Changing Seasons

Last weekend I spent pulling most of the veggie gardens down. The plants were no longer producing. The leaves on many of them were brown or even dead from that late summer mold that infects pumpkins, squash and so many other plants. The smell of soil rises up as the roots pull free of the dirt. The stems at soil level are now thick yet brittle, showing signs of old age. Their season is just 4 and half months and then their life is over here in the northland. There are no bees to be found now as my grandson and I walk the gardens up and down the block.
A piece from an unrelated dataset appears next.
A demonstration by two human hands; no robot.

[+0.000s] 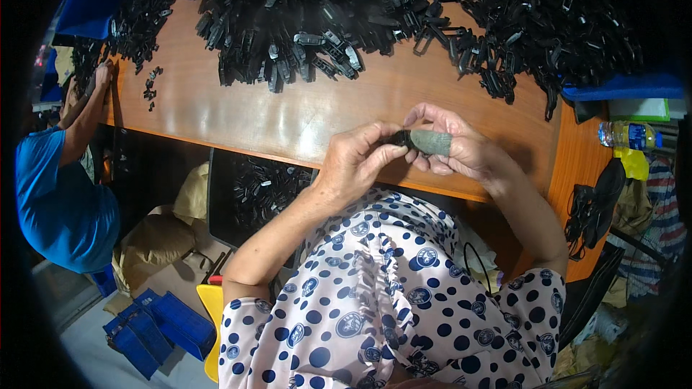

Hiding under the sprawling leaves of the Baby Boo Pumpkin plants were weeds, and the remains of Strawflowers that were in fierce completion for space and light. The pumpkins won hands down producing 50 or more small white pumpkins for my grandson to share with his “friends”.  (Well, at 15 months he is a bit shy on friends, but he does have a few cousins his age who can enjoy tossing tiny pumpkins around.)

Baby Boo Pumpkin

I digress – this is about change – the garden change as it dies back, the trees are in massive change as they stop producing chlorophyll and the leaves green fade to bright reds, yellow and oranges. The small bushes spring from green to deep reds. The squirrel, rabbits and bees are crazy hunting for food and storing up fat in their systems to make it through a long winter or hiding food hopefully to be found latter.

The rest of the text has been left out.